Ever After by Liz Flaherty


I'm in the "ever after" part of life. There are things I know that I wish I didn't, scars on my heart I wish could have been avoided, and grief that is so pervasive it's as if it's become an organ of its own. I have trouble writing romance because of those things I know. Those things I feel. The grief that swells and takes so much energy with it.

I'm a little bewildered by it all. And overwhelmed. And tired. Oh, yeah, tired...

But I'm sitting here this morning, my favorite time of day, keeping company with the sun as it makes its appearance. And I'm thinking, listening to birdsong and watching the oriole gorging on the sections of an orange on the little table I can see from the office window. Thinking, you know, is a huge part of the actual act of writing. 


Dinah, the heroine in Book Three of the Second Chances series, is younger than me by a good many years, but she's at a place where you gather those scars and learn some of those things. So is Zach, the hero. They've been married, divorced, raised kids, known debt, bought houses. They've lost people they loved and picked themselves up when they fell. Again and again. 

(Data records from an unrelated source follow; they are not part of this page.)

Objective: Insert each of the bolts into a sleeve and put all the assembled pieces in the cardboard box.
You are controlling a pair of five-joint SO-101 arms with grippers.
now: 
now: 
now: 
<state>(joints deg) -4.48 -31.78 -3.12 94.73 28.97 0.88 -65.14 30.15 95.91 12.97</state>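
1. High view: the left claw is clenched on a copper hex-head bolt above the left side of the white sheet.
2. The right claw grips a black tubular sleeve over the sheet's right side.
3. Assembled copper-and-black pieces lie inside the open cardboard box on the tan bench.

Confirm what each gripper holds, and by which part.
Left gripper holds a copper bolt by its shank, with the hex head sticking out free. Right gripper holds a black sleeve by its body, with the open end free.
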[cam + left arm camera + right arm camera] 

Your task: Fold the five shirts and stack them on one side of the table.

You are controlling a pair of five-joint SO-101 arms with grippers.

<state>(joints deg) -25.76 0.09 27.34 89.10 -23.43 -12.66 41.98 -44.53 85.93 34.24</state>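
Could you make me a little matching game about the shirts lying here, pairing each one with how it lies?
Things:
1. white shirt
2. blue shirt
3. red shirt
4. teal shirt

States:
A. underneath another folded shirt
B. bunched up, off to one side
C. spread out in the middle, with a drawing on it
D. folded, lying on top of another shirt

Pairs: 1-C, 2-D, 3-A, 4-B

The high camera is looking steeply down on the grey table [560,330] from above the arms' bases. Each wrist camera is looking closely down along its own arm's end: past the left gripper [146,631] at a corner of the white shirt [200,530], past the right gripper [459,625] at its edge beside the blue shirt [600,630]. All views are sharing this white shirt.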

The conflict is...hmmm...neither of them wants to give up their total independence. Zach has been an employer most of his adult life, while Dinah has waited tables. They don't need each other. I'm not certain when it became important to me that the protagonists in a story come together out of love and want but not need, but it did. 

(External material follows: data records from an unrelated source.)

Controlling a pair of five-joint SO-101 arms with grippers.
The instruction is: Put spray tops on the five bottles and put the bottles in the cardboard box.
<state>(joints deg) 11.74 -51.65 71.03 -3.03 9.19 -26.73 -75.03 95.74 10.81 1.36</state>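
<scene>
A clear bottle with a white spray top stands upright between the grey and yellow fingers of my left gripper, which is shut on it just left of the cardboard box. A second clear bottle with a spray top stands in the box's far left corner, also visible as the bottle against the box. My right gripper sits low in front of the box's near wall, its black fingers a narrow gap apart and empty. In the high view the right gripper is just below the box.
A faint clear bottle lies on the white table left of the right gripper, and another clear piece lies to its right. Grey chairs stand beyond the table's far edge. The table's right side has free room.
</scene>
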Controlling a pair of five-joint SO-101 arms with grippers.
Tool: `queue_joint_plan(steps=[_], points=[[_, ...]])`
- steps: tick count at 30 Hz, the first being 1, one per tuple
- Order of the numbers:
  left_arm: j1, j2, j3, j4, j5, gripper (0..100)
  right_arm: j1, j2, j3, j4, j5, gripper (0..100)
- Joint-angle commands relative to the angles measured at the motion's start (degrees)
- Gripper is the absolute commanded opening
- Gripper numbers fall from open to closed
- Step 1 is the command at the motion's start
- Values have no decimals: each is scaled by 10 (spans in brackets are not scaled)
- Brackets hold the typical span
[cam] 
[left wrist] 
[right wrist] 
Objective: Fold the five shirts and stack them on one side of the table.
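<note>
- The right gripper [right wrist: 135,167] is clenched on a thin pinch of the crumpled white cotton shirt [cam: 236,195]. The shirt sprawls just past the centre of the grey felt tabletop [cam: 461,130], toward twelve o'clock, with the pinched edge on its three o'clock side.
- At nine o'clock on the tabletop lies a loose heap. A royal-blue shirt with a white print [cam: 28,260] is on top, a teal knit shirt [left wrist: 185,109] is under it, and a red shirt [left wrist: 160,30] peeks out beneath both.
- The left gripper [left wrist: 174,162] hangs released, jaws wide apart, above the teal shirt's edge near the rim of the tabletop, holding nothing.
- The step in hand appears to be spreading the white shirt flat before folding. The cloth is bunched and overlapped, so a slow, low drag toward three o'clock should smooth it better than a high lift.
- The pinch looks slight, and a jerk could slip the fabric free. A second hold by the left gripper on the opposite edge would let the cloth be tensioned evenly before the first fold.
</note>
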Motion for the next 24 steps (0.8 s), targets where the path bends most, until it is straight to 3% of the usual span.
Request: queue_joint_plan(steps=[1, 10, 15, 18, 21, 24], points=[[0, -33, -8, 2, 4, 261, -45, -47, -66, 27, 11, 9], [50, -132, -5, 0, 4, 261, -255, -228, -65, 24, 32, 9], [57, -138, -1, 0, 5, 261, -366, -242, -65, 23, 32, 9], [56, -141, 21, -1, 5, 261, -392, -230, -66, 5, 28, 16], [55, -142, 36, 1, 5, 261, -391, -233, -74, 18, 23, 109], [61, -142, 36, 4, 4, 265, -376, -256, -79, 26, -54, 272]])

But there's a hiccup, too, another little piece of conflict. Just as she's learning to live in a house without her triplets, he's getting custody of his younger son, and...well, that's as far as I am, but I'm pretty sure I can help them find their way to ever after. Will I reach the part, as I would have as a younger writer, where they need each other? Probably not. Love and want and desire are fine, but not need. They are adults. 

The happily part? That's up to them. Just as in our own lives, we have to find happiness ourselves. So when I think about the ever afters the people in my books have, I clutter them with things they don't want to know, scars, and grief. Because that's how they survive. As Jake says in Reinventing Riley, "...that's how we love."

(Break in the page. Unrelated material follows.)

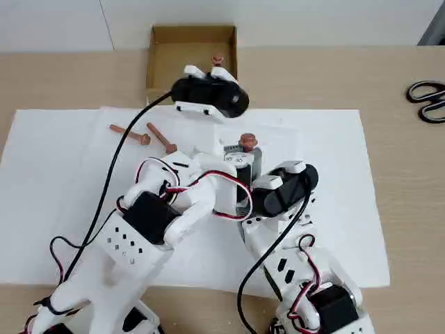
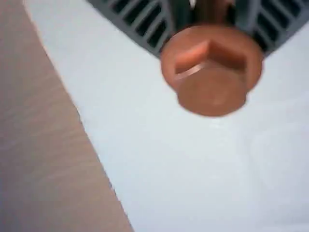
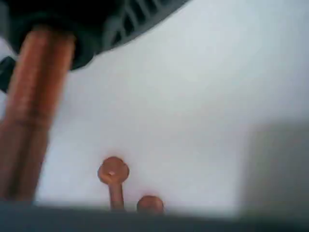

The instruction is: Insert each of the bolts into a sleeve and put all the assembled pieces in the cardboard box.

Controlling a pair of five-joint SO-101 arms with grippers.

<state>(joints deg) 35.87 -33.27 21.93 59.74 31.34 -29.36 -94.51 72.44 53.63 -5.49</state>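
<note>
Copper bolt (image 1: 248,142) stands nearly upright, head up, in the grey sleeve (image 1: 255,164), between the left gripper (image 1: 233,154) and the right gripper (image 1: 263,177). Whether either one is closed on it, I cannot tell. Farther off, two loose bolts (image 1: 161,138) lie flat on the white paper (image 1: 55,174). Farthest is the cardboard box (image 1: 158,66), beyond the piece. I judge the left arm (image 1: 149,223) reaches nearer to it.

Scissors (image 1: 427,99): cut by my high view's right edge.
Boxed bolt (image 1: 217,61): I see the head alone; an arm (image 1: 208,96) hides the rest.
Sleeve (image 2: 135,17): blurred, cropped in my left wrist view.
Near bolt (image 3: 34,96): blurred, its shaft runs off my right wrist view.
</note>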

What I have done here is brainstormed and I so appreciate you being part of it. Thank you for any input you may have and for listening if you don't have. Dinah, Zach, and I will muddle through. I'm in the middle now, where it gets saggy...

~*~


Coming on May 25, Reinventing Riley, Book Two in Second Chances. It's not up for pre-order, but I'll stick the link in when I have it. I hope you journey back to Fallen Soldier with me.

Liz Flaherty

10 comments:

  1. Another new release! I love the sound of this one, too, Liz.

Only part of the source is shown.